**Directions:**
Take the lines below from the first through the one that contains "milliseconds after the" and copy them exactly.

Segment Start: Records for processing

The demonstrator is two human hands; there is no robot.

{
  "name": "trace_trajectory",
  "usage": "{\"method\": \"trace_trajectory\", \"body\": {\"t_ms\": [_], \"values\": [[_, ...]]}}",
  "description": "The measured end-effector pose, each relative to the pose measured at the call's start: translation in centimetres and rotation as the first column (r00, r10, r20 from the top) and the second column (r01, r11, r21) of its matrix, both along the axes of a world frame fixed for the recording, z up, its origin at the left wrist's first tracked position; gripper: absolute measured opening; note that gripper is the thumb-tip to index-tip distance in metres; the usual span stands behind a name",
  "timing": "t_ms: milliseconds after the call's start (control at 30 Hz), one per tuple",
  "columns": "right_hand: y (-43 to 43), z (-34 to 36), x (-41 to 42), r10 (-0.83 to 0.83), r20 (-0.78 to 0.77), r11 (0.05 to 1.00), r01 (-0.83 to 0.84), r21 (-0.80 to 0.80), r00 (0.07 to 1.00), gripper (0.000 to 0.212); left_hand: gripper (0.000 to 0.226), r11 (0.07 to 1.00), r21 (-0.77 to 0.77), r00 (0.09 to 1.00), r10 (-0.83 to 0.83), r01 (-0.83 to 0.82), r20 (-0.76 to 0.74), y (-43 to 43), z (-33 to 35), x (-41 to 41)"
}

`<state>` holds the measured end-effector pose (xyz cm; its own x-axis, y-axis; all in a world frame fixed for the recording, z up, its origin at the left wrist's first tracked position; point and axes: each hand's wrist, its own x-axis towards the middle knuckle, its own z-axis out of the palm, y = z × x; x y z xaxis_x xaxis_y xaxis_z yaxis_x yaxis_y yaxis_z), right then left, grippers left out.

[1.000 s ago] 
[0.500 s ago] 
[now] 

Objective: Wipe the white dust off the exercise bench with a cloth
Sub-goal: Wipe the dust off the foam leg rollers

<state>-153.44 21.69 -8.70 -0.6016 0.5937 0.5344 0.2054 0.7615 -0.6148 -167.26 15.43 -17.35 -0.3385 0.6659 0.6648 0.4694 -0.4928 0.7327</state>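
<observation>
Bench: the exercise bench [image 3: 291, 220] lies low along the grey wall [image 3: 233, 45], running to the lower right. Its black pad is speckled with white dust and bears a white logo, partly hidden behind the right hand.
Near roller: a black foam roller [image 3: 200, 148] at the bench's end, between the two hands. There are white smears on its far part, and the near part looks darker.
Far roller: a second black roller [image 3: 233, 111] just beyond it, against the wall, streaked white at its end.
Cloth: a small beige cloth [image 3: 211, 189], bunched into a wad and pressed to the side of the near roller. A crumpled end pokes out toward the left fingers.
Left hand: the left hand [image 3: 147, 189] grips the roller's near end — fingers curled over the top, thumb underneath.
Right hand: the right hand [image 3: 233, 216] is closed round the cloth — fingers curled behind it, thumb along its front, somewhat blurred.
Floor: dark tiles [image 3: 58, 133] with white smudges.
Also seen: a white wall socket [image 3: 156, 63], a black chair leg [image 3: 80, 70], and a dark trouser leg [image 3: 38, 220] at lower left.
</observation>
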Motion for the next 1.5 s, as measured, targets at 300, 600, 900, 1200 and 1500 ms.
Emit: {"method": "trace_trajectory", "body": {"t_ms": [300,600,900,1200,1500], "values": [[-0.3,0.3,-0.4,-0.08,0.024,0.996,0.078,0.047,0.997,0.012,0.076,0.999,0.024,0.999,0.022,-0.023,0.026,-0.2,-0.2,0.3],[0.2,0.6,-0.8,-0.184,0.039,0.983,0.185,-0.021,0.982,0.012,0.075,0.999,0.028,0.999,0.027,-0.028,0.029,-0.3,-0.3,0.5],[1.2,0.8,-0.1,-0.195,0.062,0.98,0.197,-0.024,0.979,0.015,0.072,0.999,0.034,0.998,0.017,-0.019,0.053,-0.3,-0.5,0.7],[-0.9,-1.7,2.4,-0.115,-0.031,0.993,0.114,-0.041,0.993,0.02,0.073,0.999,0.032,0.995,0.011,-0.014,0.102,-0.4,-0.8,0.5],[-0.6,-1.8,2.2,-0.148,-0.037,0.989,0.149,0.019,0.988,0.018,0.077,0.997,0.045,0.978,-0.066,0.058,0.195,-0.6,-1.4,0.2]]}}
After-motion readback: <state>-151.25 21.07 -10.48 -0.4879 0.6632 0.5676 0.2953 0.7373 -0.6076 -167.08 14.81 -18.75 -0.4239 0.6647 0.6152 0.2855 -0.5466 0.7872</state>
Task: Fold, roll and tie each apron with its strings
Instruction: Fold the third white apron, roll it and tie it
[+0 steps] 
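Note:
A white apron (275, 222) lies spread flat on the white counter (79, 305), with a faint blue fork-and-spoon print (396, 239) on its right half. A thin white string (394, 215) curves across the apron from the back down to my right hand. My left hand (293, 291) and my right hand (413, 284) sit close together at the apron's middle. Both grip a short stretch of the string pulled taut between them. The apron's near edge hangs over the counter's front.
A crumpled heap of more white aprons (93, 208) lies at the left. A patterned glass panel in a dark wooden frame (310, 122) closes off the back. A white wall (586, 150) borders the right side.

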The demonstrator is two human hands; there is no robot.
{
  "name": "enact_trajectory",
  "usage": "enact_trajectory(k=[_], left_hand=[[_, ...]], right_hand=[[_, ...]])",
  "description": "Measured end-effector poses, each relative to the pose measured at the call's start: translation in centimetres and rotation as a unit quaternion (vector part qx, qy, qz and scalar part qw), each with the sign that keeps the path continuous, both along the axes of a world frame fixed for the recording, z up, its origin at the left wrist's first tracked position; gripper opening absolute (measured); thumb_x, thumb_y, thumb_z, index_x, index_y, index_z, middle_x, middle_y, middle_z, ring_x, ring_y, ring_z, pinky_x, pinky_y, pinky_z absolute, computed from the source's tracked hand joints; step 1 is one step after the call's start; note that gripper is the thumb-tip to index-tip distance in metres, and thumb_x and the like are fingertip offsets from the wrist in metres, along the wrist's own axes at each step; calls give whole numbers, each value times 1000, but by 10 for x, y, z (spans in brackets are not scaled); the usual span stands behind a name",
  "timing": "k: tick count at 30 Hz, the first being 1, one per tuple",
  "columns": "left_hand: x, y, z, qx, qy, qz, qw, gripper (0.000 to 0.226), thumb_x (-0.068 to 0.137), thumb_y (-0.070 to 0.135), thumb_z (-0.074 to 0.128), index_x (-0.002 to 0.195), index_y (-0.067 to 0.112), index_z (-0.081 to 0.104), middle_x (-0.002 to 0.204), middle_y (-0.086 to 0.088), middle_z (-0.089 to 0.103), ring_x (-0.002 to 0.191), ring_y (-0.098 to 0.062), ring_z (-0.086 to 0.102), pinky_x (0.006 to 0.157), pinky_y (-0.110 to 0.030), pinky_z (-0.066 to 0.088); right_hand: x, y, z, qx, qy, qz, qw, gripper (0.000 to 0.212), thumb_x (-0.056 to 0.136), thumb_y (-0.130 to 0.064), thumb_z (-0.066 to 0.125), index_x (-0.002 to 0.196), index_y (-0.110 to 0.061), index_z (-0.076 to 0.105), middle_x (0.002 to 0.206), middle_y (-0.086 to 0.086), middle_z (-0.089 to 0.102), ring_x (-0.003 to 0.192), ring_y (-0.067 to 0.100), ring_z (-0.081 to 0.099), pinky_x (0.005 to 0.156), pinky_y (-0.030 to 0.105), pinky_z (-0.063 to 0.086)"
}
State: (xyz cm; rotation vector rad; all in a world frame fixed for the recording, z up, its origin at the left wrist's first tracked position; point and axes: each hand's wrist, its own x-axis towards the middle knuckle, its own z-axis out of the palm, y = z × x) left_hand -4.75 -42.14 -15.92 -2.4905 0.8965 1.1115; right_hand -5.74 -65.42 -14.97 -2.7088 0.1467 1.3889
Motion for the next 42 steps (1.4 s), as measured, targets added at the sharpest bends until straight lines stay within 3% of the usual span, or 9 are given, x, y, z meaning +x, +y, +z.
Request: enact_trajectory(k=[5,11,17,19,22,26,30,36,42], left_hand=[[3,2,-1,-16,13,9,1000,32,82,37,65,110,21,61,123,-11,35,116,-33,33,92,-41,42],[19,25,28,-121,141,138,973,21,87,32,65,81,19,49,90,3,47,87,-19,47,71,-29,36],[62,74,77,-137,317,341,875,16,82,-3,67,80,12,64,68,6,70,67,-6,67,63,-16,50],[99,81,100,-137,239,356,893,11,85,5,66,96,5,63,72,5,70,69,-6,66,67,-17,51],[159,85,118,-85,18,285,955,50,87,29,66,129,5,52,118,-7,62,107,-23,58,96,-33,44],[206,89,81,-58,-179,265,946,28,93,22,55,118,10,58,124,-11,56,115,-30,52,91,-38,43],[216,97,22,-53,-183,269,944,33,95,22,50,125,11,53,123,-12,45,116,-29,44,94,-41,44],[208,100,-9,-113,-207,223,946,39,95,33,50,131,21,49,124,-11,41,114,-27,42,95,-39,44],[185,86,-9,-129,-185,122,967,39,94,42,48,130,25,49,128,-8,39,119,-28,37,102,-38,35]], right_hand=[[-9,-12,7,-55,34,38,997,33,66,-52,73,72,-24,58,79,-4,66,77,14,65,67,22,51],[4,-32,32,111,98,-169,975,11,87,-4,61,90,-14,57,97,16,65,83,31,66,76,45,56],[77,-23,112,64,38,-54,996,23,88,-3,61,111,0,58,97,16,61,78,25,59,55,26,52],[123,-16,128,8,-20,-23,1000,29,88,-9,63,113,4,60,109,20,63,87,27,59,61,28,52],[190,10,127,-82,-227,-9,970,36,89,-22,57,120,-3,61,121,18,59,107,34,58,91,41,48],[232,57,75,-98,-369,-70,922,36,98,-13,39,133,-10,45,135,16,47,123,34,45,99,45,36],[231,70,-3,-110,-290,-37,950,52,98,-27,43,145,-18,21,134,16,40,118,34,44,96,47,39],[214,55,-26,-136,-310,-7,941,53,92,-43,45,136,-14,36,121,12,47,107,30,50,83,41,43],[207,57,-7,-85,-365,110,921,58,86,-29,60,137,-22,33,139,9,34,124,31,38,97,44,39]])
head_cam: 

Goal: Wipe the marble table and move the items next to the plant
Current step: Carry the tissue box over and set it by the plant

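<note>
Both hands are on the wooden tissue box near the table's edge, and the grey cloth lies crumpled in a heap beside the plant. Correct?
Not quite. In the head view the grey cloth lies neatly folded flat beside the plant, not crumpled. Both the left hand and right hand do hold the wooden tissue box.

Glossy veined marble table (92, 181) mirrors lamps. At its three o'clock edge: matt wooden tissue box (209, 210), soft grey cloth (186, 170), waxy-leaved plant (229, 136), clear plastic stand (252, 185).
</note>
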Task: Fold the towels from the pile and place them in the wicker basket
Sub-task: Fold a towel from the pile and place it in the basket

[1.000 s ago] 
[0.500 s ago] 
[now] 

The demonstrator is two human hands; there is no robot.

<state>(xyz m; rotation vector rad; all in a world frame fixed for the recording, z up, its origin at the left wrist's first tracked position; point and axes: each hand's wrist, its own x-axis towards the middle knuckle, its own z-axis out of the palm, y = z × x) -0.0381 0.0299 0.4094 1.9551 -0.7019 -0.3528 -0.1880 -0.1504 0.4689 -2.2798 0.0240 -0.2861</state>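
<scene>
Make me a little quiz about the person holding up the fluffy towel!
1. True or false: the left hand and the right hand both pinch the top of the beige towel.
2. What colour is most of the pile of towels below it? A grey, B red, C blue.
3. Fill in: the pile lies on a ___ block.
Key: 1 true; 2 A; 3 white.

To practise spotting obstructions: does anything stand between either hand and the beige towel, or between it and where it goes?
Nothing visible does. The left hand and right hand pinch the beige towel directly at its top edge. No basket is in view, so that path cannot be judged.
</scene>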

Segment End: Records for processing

**Exercise answer:**
The demonstrator is two human hands; there is no robot.

{
  "name": "trace_trajectory",
  "usage": "{\"method\": \"trace_trajectory\", \"body\": {\"t_ms\": [_], \"values\": [[_, ...]]}}",
  "description": "The measured end-effector pose, each relative to the pose measured at the call's start: translation in centimetres and rotation as the first column (r00, r10, r20 from the top) and the second column (r01, r11, r21) of its matrix, both along the axes of a world frame fixed for the recording, z up, its origin at the left wrist's first tracked position; gripper: absolute measured opening; note that gripper is the thumb-tip to index-tip distance in metres; the usual span stands behind a name",
  "timing": "t_ms: milliseconds after the call's start (control at 30 Hz), one per tuple",

That makes the output complete.